The problem: Go through the entries below from the first line and output each one exactly, up to and including the line with "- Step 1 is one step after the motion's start".

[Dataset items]
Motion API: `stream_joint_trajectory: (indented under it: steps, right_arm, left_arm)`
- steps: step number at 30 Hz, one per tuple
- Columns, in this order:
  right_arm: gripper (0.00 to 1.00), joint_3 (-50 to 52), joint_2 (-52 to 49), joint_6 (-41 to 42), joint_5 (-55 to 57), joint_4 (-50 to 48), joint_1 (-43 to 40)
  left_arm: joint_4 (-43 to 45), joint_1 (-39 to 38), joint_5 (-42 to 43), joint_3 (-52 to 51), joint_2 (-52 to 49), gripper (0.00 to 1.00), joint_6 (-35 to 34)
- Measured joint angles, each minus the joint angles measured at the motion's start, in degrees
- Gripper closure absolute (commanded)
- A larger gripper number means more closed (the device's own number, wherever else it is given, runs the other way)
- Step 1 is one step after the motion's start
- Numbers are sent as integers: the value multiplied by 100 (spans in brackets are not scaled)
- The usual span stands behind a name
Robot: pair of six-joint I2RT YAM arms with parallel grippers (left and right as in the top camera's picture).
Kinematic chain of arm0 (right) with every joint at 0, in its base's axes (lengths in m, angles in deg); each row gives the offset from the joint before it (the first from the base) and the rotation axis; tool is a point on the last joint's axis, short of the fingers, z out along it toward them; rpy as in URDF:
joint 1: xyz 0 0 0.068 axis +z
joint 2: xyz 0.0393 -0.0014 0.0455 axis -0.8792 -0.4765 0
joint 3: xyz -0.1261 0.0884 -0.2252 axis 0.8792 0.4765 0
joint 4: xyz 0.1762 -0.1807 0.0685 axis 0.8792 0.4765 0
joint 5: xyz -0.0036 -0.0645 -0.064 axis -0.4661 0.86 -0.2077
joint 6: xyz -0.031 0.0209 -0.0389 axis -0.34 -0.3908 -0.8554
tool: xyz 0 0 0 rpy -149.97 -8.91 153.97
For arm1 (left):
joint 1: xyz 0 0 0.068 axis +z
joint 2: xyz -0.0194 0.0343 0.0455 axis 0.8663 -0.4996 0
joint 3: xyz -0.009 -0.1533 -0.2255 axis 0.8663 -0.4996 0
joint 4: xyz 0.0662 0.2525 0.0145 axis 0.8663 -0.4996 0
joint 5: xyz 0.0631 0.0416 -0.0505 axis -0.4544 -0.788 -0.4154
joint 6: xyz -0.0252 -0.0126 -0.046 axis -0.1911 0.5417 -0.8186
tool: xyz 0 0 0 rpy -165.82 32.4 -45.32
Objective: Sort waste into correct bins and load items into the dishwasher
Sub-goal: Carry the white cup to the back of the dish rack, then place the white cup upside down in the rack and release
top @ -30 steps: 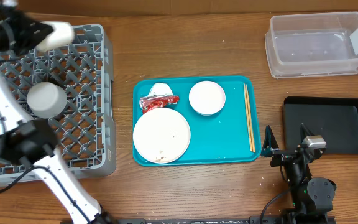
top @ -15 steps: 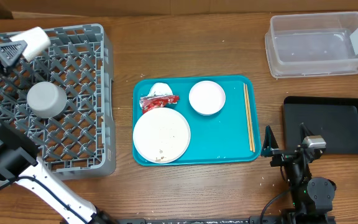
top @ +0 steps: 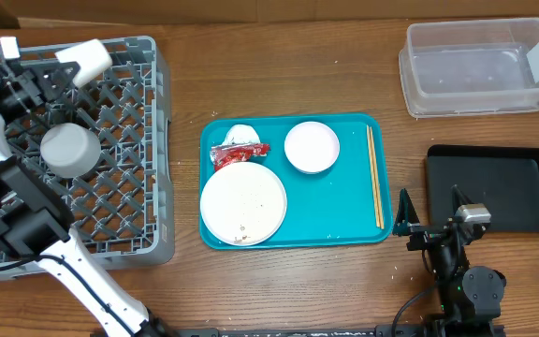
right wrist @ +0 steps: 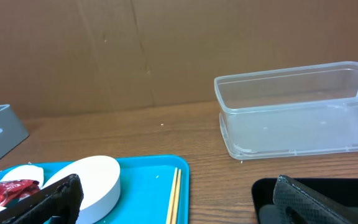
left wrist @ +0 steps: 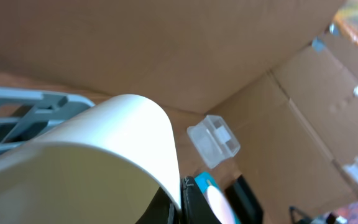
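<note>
Compared with a moment ago, the small white cup (top: 85,58) sits farther right, held over the far edge of the grey dish rack (top: 138,187) at the left of the wooden table (top: 279,65). The left gripper (top: 66,65) is clamped on the cup, which is tipped on its side. From overhead I cannot tell whether the cup touches the rack. In the left wrist view the cup (left wrist: 92,155) fills the lower left, with one dark finger (left wrist: 188,199) pressed against its rim.

A grey-blue bowl (top: 70,150) rests upside down inside the rack, near the left wall.

A teal tray (top: 344,220) lies in the middle of the table. On it are:
- a large white plate (top: 243,203) at the near left, with a few food specks;
- a red wrapper (top: 239,153) touching the plate's far edge;
- a white tissue (top: 241,134) just beyond the wrapper;
- a pinkish bowl (top: 312,147) at the far middle;
- wooden chopsticks (top: 374,178) lying along the right edge.

A clear tub (top: 475,65) stands at the far right. A black tray (top: 494,187) lies nearer, also on the right. The right gripper (top: 429,213) hangs between the teal tray and the black tray, fingers wide apart, holding nothing.
</note>
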Motion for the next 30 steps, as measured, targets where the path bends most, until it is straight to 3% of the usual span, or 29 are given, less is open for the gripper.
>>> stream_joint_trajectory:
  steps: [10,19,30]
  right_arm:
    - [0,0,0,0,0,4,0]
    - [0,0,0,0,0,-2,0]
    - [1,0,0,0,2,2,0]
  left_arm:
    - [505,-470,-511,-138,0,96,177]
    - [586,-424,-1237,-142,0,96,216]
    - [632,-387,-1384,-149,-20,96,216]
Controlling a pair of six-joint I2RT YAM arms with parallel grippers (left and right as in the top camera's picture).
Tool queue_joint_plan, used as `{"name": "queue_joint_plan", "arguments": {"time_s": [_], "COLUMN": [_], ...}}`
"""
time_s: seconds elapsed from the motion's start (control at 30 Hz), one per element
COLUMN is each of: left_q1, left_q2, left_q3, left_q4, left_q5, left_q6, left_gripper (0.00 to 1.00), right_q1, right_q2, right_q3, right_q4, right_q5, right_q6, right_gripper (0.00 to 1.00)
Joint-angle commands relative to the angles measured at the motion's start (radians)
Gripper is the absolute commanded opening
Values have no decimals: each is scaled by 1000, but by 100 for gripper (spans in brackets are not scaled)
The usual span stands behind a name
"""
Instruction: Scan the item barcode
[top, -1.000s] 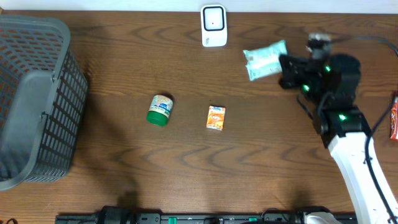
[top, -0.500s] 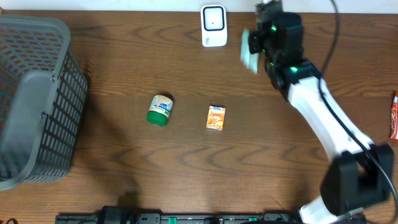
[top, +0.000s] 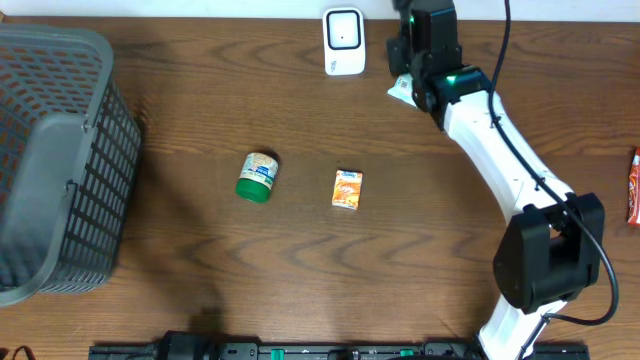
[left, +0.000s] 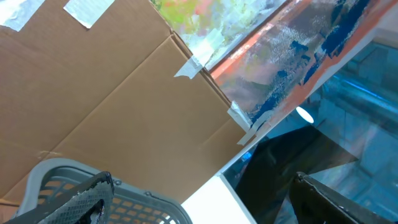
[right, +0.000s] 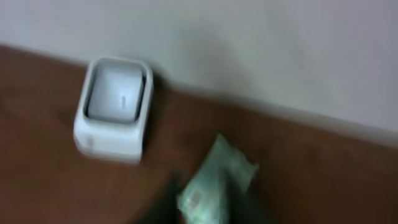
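The item, a pale green packet, pokes out under my right gripper at the back of the table, just right of the white barcode scanner. The right wrist view is blurred. It shows the packet tilted between two dark fingers, with the scanner up and to the left against the wall. The blur hides whether the jaws still press on the packet. My left gripper is open with nothing between its fingers; it does not show in the overhead view.
A grey basket fills the left side of the table. A green-lidded jar and a small orange box lie mid-table. A red item sits at the right edge. The left wrist view shows the basket rim and a cardboard box.
My right arm has swung from the right side to the back of the table, carrying the packet up beside the scanner. The jar, the orange box and the basket have not moved.
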Motion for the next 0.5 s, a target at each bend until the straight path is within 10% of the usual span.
{"name": "queue_joint_plan", "arguments": {"time_s": [0.0,0.13,0.47], "left_q1": [6,6,6], "left_q2": [0,0,0], "left_q3": [-23,-34,-34], "left_q4": [21,32,35], "left_q5": [3,3,3], "left_q6": [-5,-5,-5], "left_gripper": [90,90,90], "right_q1": [-99,-237,-463], "right_q2": [-8,9,258], "right_q3": [13,12,12], "right_q4": [-87,-127,-8], "right_q5": [-141,-404,-817], "right_q6": [178,266,472], "right_gripper": [59,86,85]}}
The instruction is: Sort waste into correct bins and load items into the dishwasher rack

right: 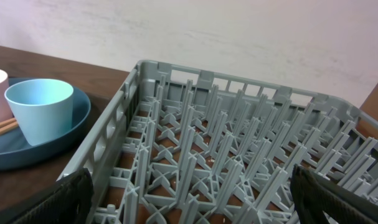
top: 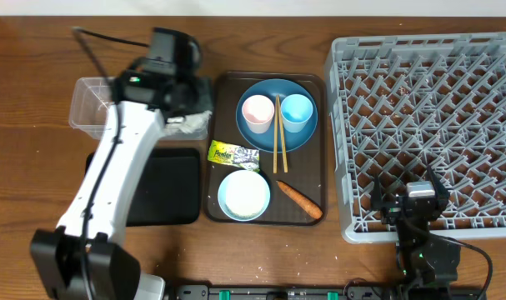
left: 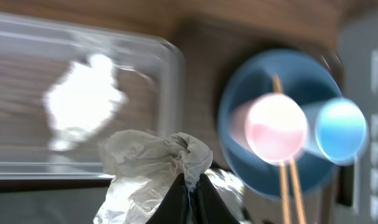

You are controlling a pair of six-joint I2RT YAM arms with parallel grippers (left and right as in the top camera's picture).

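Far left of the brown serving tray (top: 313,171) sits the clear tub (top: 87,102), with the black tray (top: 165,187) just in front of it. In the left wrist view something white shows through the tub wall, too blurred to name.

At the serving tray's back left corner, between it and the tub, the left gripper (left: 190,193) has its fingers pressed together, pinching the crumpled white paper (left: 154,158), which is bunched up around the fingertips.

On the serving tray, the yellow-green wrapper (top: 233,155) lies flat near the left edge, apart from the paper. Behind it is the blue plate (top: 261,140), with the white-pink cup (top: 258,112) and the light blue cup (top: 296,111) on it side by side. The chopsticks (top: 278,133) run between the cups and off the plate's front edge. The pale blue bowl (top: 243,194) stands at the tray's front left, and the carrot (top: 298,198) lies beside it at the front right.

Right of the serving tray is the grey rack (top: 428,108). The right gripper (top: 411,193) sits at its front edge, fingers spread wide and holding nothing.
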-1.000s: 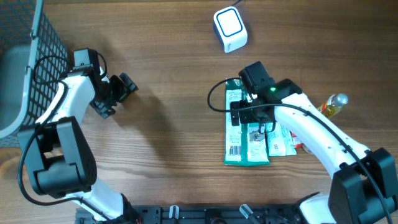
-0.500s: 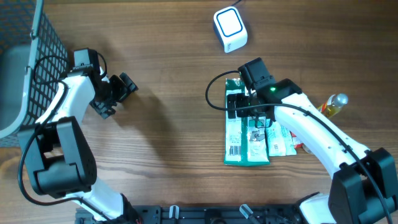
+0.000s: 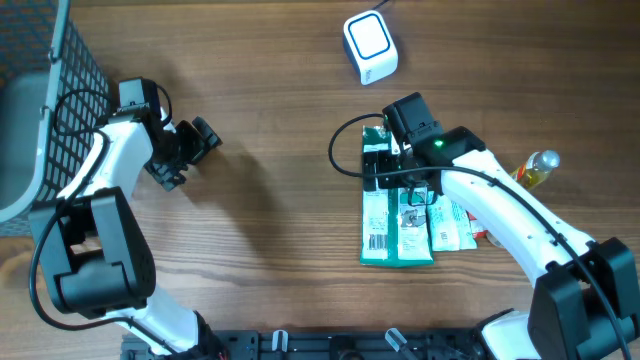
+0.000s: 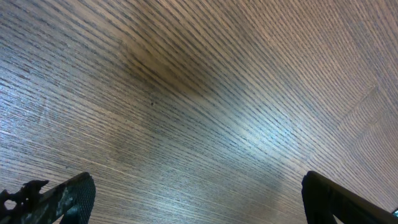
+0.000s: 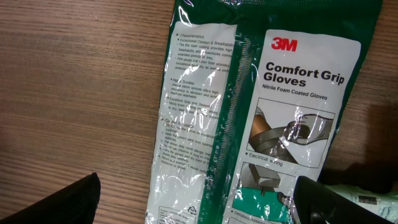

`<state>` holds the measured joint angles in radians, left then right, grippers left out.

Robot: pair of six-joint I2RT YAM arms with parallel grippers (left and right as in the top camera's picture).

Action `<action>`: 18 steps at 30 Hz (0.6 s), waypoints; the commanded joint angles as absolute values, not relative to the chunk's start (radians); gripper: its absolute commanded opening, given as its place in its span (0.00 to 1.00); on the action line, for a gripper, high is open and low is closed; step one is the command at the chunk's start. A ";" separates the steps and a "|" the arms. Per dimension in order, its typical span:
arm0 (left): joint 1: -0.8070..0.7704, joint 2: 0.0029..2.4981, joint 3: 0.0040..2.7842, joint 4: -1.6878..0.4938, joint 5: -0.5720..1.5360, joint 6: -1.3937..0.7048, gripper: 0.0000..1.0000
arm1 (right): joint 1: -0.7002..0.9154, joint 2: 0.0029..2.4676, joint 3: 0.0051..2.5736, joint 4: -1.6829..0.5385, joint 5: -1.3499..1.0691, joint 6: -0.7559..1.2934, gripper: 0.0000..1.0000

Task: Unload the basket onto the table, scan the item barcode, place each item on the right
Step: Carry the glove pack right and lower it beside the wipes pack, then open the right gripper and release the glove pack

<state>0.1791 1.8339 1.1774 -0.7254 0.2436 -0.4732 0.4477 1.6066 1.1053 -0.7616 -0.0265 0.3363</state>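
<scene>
The item is a flat green and white pack of 3M gloves (image 3: 385,228) lying on the wooden table right of centre, with a barcode (image 3: 376,241) near its front left corner. My right gripper (image 3: 392,172) hovers open over the pack's far end. In the right wrist view the pack (image 5: 199,112) fills the space between the spread fingers of the right gripper (image 5: 199,208), which hold nothing. The white scanner (image 3: 370,46) stands at the back, beyond the pack. My left gripper (image 3: 190,152) is far left and open; in its wrist view the left gripper (image 4: 199,202) has only bare wood between its fingers.
A black wire basket (image 3: 72,75) stands at the far left edge. More packets (image 3: 455,230) lie against the glove pack's right side, and a small yellow bottle (image 3: 535,168) lies further right. The table (image 3: 270,230) between the arms is bare wood.
My right gripper has moved a little away along the glove pack toward its far end, still open. The left arm has not moved.
</scene>
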 commanded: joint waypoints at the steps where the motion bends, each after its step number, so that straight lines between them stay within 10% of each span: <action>1: 0.191 1.817 1.176 -0.722 0.234 -0.476 1.00 | 0.447 1.613 1.102 -0.758 -0.046 0.344 1.00; 18: 0.191 1.817 1.176 -0.722 0.234 -0.476 1.00 | 0.451 1.394 1.102 -0.707 -0.043 0.342 1.00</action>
<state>0.1791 1.8339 1.1774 -0.7250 0.2436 -0.4732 0.4480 1.5566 1.1015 -0.7128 -0.0303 0.3363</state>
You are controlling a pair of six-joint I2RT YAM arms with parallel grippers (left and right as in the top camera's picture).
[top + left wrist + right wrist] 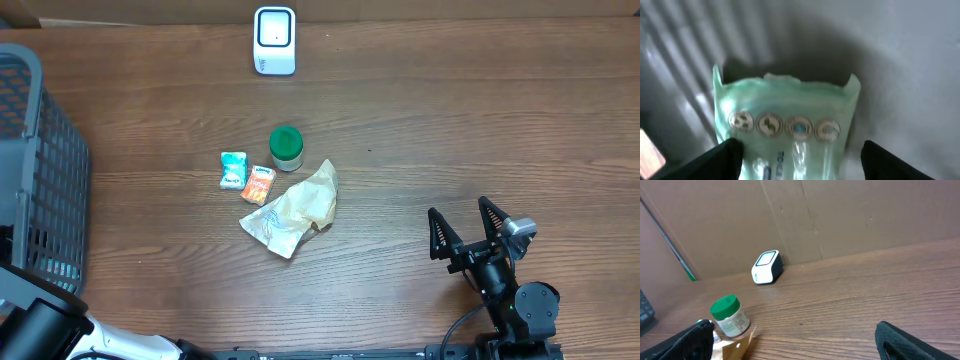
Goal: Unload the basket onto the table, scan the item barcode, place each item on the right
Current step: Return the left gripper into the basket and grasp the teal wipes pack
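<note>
Black fingers of the left end effector [801,150] straddle a pale-green packet [785,100], jaws wide; whether they pinch it or only flank it I cannot tell. That packet, likely the item to scan, lies inside the grey basket [900,60], with nothing else showing there. A loose hold could let the slick film slip on lifting, or the basket wall could snag it. The right end effector [460,208] gapes empty over the worktop [400,120], well apart from the scanner [274,40].
</note>
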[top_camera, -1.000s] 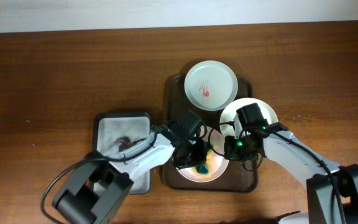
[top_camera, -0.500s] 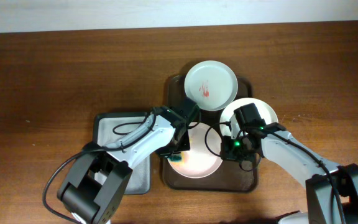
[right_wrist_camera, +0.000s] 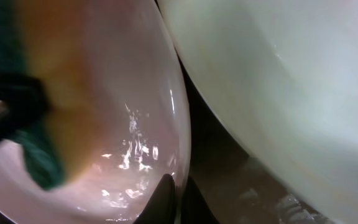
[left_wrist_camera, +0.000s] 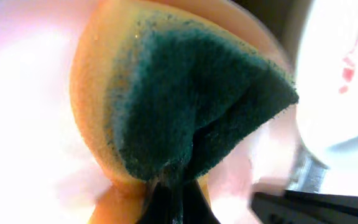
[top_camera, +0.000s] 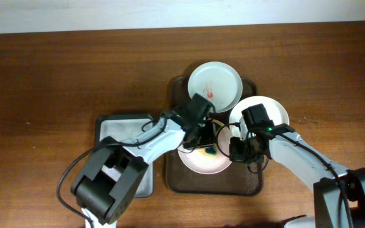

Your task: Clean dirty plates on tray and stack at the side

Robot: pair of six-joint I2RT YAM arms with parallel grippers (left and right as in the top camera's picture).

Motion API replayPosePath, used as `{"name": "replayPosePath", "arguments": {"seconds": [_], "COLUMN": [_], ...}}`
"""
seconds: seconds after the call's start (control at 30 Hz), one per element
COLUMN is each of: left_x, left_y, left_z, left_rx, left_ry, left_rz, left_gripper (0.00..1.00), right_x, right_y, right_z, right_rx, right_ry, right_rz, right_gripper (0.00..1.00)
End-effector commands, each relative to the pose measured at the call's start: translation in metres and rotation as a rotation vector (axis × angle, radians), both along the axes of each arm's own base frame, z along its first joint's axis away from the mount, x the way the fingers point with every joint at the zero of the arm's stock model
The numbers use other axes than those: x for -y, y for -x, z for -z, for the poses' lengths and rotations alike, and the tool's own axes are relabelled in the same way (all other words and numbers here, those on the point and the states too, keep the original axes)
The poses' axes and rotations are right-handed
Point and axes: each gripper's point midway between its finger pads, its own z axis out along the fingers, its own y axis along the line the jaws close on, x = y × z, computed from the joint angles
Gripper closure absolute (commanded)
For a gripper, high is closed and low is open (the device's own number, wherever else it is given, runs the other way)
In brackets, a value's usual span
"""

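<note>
A pink plate (top_camera: pixel 201 159) lies at the front of the brown tray (top_camera: pixel 249 185). My left gripper (top_camera: pixel 204 144) is shut on a yellow-and-green sponge (top_camera: pixel 209 150) (left_wrist_camera: pixel 185 106) and presses it on the plate's right part. My right gripper (top_camera: pixel 233 152) (right_wrist_camera: pixel 179 199) is shut on the pink plate's right rim (right_wrist_camera: pixel 182 130). A white plate with red smears (top_camera: pixel 215 85) lies at the tray's back. Another white plate (top_camera: pixel 268 111) leans over the tray's right edge, behind my right gripper.
A grey tray (top_camera: pixel 116 130) lies on the wooden table to the left of the brown tray, partly under my left arm. The white wall edge runs along the back of the table.
My left gripper swept the sponge from the plate's right side to its left edge, then back to the right. The right gripper has held the rim throughout.
</note>
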Motion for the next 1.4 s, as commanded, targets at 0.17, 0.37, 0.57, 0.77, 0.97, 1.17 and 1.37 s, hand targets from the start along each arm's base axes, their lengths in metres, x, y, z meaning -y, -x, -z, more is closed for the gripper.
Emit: {"name": "replayPosePath", "arguments": {"seconds": [0.17,0.37,0.57,0.77,0.97,1.17,1.37], "left_x": [0.008,-0.104,-0.153,-0.204,-0.252,-0.259,-0.273], "left_y": [0.023,0.002,-0.019,-0.018,-0.002,0.017,0.019], "left_z": [0.031,0.023,-0.048,-0.113,-0.101,-0.059,-0.053], "left_rx": [-0.072,-0.029,0.133,0.188,0.062,0.003,0.010], "left_ry": [-0.010,-0.431,-0.554,-0.482,-0.380,-0.291,-0.365], "left_rz": [0.084,-0.047,-0.156,-0.242,-0.210,-0.157,-0.154], "left_gripper": [1.00,1.00,1.00,1.00,1.00,1.00,1.00], "right_x": [0.001,0.001,0.001,0.013,0.030,0.028,0.021], "right_y": [0.007,0.006,0.003,-0.017,-0.037,-0.039,-0.027], "right_z": [0.004,0.004,0.004,-0.027,-0.094,-0.164,-0.196], "right_rx": [-0.003,-0.002,0.010,0.080,0.191,0.395,0.559], "right_ry": [0.020,0.023,0.024,0.110,0.228,0.535,0.820], "right_rz": [-0.073,-0.072,-0.070,-0.052,-0.031,-0.133,-0.168], "right_gripper": [0.96,0.96,0.96,0.96,0.96,0.96,0.96]}}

Answer space:
Motion API: `stream_joint_trajectory: (indented under it: steps, right_arm, left_arm)`
- steps: step number at 30 Hz, one per tuple
- Columns, in this order:
  right_arm: gripper (0.00 to 1.00), joint_3 (-50 to 52), joint_2 (-52 to 49), joint_6 (-41 to 42), joint_5 (-55 to 57), joint_4 (-50 to 48), joint_1 (-43 to 40)
  left_arm: joint_4 (-43 to 45), joint_1 (-39 to 38), joint_5 (-42 to 43), joint_3 (-52 to 51), joint_2 (-52 to 49), gripper (0.00 to 1.00), joint_6 (-35 to 34)
- Measured joint angles, each minus the joint angles measured at the motion's start, in degrees
- Gripper closure absolute (commanded)
- A larger gripper number means more closed (the device's own number, wherever else it is given, runs the other way)
- Step 1 is one step after the motion's start

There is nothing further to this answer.